Potatoes grow in the ground and are definitely part of a plant, yet there’s actually some debate as to whether potatoes are a vegetable. Though nutritionists generally classify them as a starchy vegetable, like corn and peas, some scientists insist they are a tuber, or the swollen part of the stem that provides food to the leafy part of the plant.

There are thousands of potato varieties with white, red, yellow, purple, fingerling, sweet, and Russet being the most popular. Oh, and those yams you think you’ve been eating at Thanksgiving? Those are most likely sweet potatoes. Yams are starchier and drier; are usually found in international markets, and are not commonly eaten in the United States.

What Are the Health Benefits of Potatoes?

Potatoes have an undeservedly bad reputation in some health-conscious circles, likely because we tend to dunk them in vats of boiling oil to make French fries and potato chips or stuff, mash, and smash them with loads of bacon, butter, and sour cream. They’re actually a very healthy food.

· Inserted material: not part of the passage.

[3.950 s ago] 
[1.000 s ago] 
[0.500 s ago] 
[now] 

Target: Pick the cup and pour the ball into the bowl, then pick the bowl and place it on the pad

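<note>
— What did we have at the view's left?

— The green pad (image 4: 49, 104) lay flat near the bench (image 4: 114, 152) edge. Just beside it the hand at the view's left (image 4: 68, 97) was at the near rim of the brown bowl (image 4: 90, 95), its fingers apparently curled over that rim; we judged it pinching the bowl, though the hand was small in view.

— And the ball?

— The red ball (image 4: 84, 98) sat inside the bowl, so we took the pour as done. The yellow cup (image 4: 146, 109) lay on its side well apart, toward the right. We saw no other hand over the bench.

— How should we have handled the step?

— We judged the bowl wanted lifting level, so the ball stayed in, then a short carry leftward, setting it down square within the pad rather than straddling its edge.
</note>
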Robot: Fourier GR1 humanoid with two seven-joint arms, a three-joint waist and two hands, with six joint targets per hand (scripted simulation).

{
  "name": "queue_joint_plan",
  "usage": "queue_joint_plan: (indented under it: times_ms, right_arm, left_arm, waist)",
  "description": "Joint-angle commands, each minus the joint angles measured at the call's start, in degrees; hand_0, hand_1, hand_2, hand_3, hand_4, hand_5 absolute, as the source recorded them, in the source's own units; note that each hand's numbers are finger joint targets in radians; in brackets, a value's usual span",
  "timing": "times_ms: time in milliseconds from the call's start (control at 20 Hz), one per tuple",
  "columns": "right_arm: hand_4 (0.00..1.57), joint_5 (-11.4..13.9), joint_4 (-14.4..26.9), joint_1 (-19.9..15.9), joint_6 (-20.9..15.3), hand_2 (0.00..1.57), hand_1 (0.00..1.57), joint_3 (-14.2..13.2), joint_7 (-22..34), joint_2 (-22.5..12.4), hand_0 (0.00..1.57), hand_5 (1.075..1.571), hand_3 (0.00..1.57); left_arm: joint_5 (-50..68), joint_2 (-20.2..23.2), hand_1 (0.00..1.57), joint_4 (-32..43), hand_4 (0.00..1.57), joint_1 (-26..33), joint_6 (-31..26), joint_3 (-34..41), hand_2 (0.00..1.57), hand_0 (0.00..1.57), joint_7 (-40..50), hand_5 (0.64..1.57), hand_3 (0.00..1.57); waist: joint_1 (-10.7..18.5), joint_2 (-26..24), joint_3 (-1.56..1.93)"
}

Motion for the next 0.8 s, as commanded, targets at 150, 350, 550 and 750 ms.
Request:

One medium roasted russet has just 168 calories, packs more potassium—good for blood pressure and muscle function—than a banana, and delivers more than a third of your daily requirements for immunity-boosting vitamin C and energy-producing vitamin B6.

They’re also super satisfying. One study comparing hunger satisfaction following a meal with potatoes, pasta, or rice found that potatoes were best for satisfying hunger and led to fewer calories consumed overall than the other two carbohydrates.

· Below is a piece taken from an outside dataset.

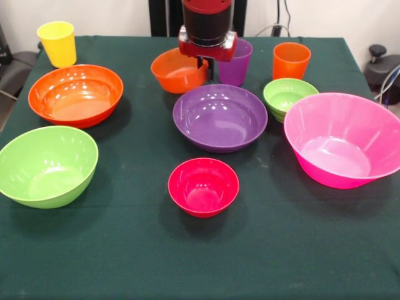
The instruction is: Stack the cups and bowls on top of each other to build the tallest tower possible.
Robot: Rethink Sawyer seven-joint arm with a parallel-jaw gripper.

Potatoes are also rich in resistant starch, the type your body doesn’t absorb. This kind acts as a beneficial probiotic for good gut health, and promotes healthy blood sugar control. Research shows you can maximize the resistant starch content in your spuds by chilling them and eating them cold after cooking.

How Potatoes Can Help You Ride Better

To state what is perhaps the obvious, potatoes are a rich source of carbohydrates, which you need for high-intensity exercise like riding hard and crushing climbs (Want to really fly up those hills? Climb! gives you the workouts and mental strategies to conquer your nearest peak).

So spuds make a healthful addition to your carb-loading strategy in the days leading up to a big event or race. Just keep in mind that the skin has a lot of fiber, which you want to avoid before big events. So remember to peel those pre-event potatoes.

Potatoes are also a smart snack choice to boost your energy during a ride. A study published in the Journal of Applied Physiology found that consuming potato puree during endurance exercise maintains blood sugar and improves performance as well as energy gels do.

In fact, the trained cyclists who consumed 60 grams of carbs an hour in the form of potato puree during a cycling challenge performed identically well to those taking an equal amount of carbohydrate through commercial gels, and 6.5 minutes faster than those taking no carbohydrates.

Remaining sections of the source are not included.